Below are the records. Retype exactly the lines between the lines holding "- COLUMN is" and "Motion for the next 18", inclusive.

The data.
☆ ☆ ☆ ☆ ☆ ☆ ☆

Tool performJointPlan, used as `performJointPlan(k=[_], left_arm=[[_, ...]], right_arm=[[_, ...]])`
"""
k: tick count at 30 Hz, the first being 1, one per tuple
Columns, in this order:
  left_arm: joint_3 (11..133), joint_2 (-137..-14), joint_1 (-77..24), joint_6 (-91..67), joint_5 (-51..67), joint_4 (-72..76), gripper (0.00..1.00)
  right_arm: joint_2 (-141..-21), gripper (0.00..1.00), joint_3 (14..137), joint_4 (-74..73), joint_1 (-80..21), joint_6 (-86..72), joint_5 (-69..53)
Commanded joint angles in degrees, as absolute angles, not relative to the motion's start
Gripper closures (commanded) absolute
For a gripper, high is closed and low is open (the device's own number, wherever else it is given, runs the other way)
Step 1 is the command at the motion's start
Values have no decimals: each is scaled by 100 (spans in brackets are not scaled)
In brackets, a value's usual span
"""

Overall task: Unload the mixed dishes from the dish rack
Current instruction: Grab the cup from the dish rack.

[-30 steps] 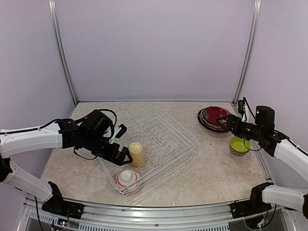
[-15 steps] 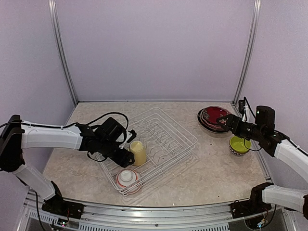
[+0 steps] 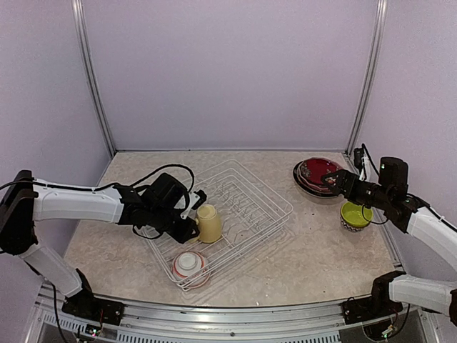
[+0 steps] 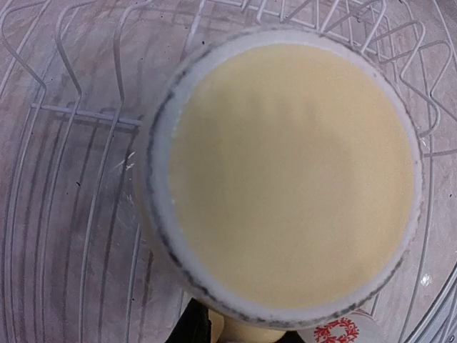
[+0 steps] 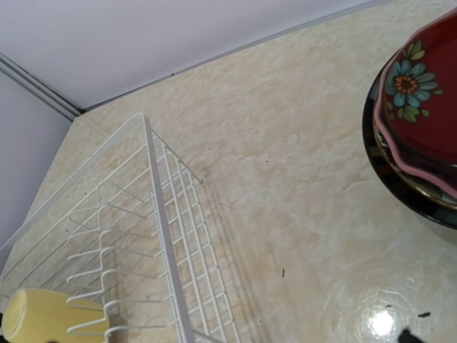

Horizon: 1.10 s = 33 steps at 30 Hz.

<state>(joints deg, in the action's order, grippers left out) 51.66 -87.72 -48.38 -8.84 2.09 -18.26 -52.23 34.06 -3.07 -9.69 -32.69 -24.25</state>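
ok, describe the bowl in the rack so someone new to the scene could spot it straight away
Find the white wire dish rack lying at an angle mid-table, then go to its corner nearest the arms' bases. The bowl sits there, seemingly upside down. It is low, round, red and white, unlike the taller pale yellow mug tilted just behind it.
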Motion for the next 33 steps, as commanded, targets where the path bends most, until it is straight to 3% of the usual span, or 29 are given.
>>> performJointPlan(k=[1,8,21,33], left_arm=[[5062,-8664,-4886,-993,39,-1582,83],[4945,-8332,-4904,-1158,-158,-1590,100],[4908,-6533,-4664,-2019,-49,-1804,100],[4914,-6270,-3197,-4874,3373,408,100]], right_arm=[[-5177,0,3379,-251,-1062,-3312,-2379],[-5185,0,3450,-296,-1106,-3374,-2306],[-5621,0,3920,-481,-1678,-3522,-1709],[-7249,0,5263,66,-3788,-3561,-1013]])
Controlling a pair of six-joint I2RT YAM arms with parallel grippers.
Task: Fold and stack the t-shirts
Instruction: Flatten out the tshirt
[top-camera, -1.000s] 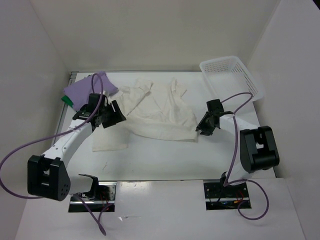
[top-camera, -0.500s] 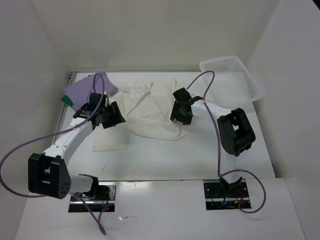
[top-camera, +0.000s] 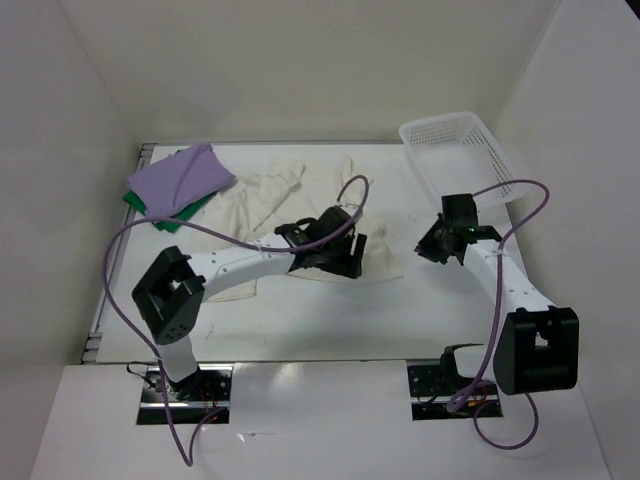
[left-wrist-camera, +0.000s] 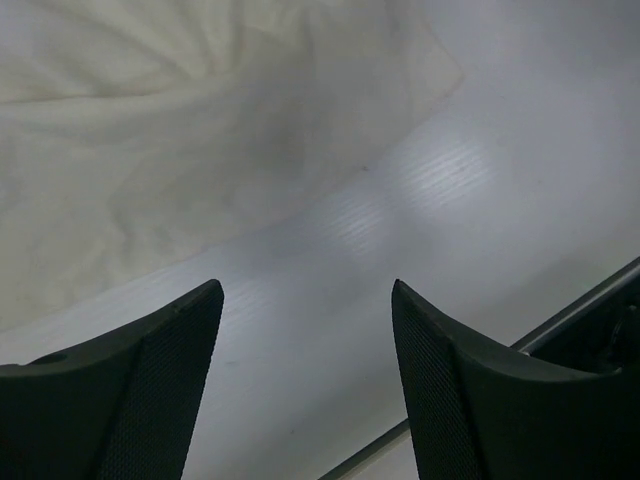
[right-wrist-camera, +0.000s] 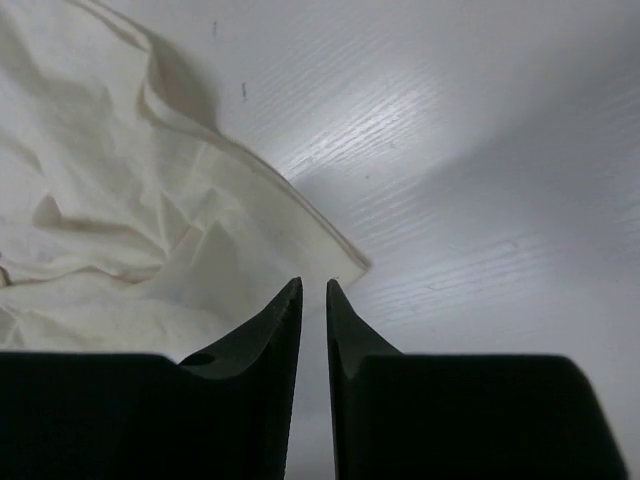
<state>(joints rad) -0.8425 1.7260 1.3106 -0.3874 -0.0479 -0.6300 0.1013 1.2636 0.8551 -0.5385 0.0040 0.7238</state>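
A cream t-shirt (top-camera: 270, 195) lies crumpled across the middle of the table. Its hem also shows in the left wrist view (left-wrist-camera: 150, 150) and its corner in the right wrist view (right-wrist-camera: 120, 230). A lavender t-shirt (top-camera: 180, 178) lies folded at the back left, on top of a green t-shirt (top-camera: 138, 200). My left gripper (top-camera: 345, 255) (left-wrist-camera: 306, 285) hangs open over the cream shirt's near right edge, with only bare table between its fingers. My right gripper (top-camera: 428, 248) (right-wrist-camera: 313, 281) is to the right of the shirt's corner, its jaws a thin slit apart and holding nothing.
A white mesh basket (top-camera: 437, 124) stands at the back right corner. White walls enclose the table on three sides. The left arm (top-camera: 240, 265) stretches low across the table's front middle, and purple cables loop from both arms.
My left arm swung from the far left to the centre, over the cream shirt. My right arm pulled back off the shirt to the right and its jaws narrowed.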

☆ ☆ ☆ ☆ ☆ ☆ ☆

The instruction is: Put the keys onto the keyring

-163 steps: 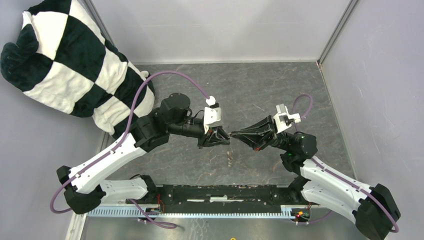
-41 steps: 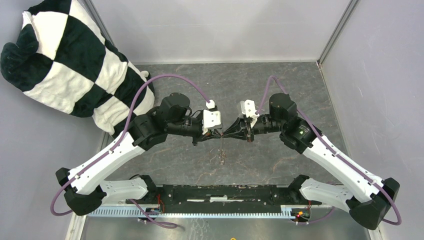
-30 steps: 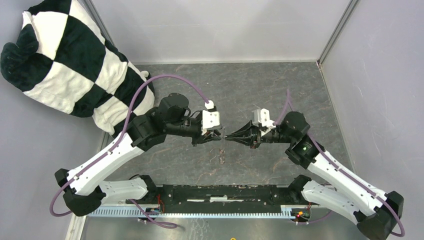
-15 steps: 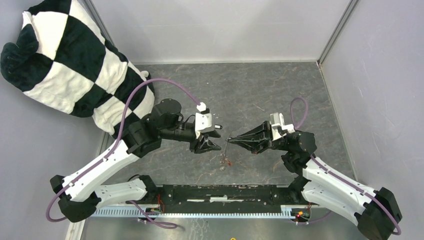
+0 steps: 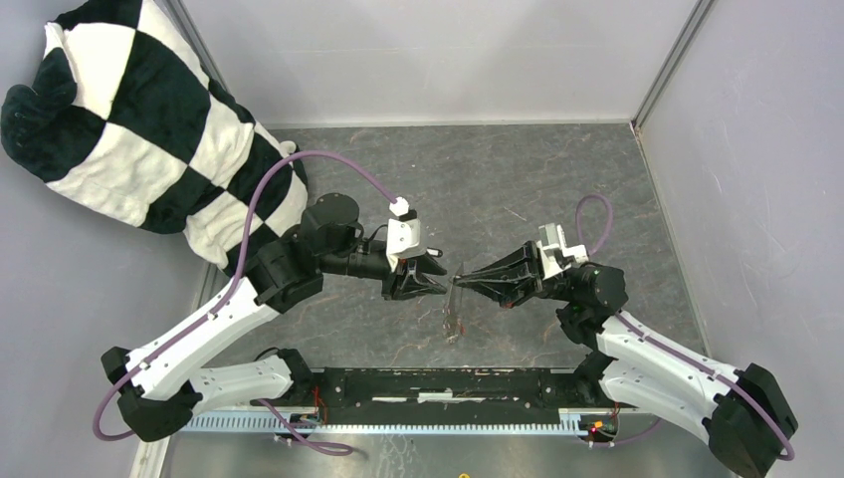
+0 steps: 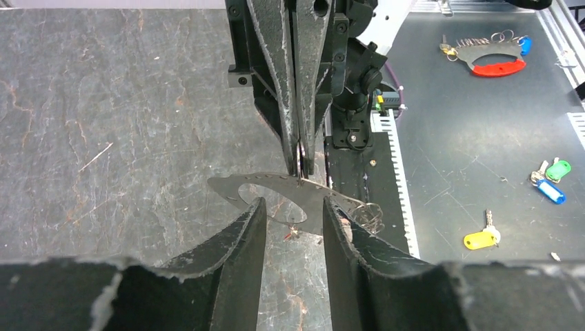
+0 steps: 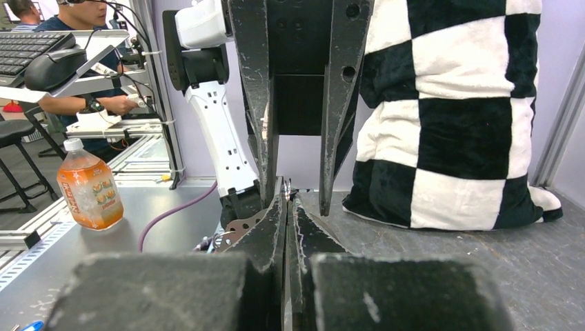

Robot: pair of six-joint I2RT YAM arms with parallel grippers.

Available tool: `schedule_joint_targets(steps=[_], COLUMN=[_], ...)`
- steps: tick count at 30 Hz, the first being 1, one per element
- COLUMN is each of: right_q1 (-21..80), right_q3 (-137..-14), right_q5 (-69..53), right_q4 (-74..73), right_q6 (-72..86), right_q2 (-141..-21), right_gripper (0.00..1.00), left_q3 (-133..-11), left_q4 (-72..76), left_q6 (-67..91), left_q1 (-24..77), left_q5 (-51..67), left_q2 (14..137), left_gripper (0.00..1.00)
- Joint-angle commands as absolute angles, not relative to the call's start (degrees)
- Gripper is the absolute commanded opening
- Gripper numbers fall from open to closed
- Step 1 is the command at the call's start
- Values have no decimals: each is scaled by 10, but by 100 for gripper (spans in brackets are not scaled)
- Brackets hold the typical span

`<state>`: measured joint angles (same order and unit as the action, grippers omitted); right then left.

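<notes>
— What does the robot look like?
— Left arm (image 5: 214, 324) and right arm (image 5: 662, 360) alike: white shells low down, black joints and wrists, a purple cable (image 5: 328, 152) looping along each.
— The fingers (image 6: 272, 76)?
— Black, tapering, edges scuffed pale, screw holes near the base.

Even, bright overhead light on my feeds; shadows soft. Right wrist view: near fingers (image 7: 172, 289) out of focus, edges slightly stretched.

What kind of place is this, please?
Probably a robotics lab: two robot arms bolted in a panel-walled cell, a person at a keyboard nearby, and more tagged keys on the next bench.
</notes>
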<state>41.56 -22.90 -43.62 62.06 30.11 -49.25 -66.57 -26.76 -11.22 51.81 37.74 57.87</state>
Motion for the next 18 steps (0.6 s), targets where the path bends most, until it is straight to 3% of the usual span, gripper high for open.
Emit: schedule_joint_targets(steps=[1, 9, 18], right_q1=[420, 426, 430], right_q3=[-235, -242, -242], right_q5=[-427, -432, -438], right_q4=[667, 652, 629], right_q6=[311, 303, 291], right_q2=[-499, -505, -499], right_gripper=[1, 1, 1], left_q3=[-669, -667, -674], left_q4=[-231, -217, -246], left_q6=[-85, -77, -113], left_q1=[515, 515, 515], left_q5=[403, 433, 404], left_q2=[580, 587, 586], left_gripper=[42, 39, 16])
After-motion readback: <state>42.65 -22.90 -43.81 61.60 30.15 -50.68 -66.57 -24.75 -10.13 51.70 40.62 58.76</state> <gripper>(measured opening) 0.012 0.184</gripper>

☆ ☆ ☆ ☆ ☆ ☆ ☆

Response below.
- COLUMN is each of: right_q1 (-21..80), right_q3 (-137..-14), right_q5 (-69..53), right_q4 (-74..73), right_q6 (-72..86), right_q2 (-141..-21), right_gripper (0.00..1.00), left_q3 (-133..-11), left_q4 (-72..76), left_q6 (-67..91), left_q1 (-24..77), left_q5 (-51..67), left_q2 (14..137), left_gripper (0.00..1.00)
- Joint-angle commands as absolute angles, not relative to the call's start (degrees)
- Gripper is the absolute commanded opening
- Gripper numbers fall from open to closed
- Step 1 is the command at the call's start
- Values have no decimals: each is scaled by 10, but by 100 for gripper (spans in brackets are not scaled)
- Brackets hold the typical span

`<state>`: measured joint angles (same order and unit as the action, grippers omitted); right then left.

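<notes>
— What does the robot look like?
— Left arm (image 5: 214, 324) and right arm (image 5: 662, 360) alike: white shells low down, black joints and wrists, a purple cable (image 5: 328, 152) looping along each.
— The fingers (image 6: 272, 76)?
— Black, tapering, edges scuffed pale, screw holes near the base.

Even, bright overhead light on my feeds; shadows soft. Right wrist view: near fingers (image 7: 172, 289) out of focus, edges slightly stretched.

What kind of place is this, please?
Probably a robotics lab: two robot arms bolted in a panel-walled cell, a person at a keyboard nearby, and more tagged keys on the next bench.
</notes>
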<state>41.56 -22.90 -43.62 62.06 30.11 -49.25 -66.57 -26.76 -11.22 51.81 37.74 57.87</state>
Motion for the next 18 steps (0.6 s), targets where the path bends most, until it is straight to 3% of the usual span, gripper high for open.

The response to the exercise is complete.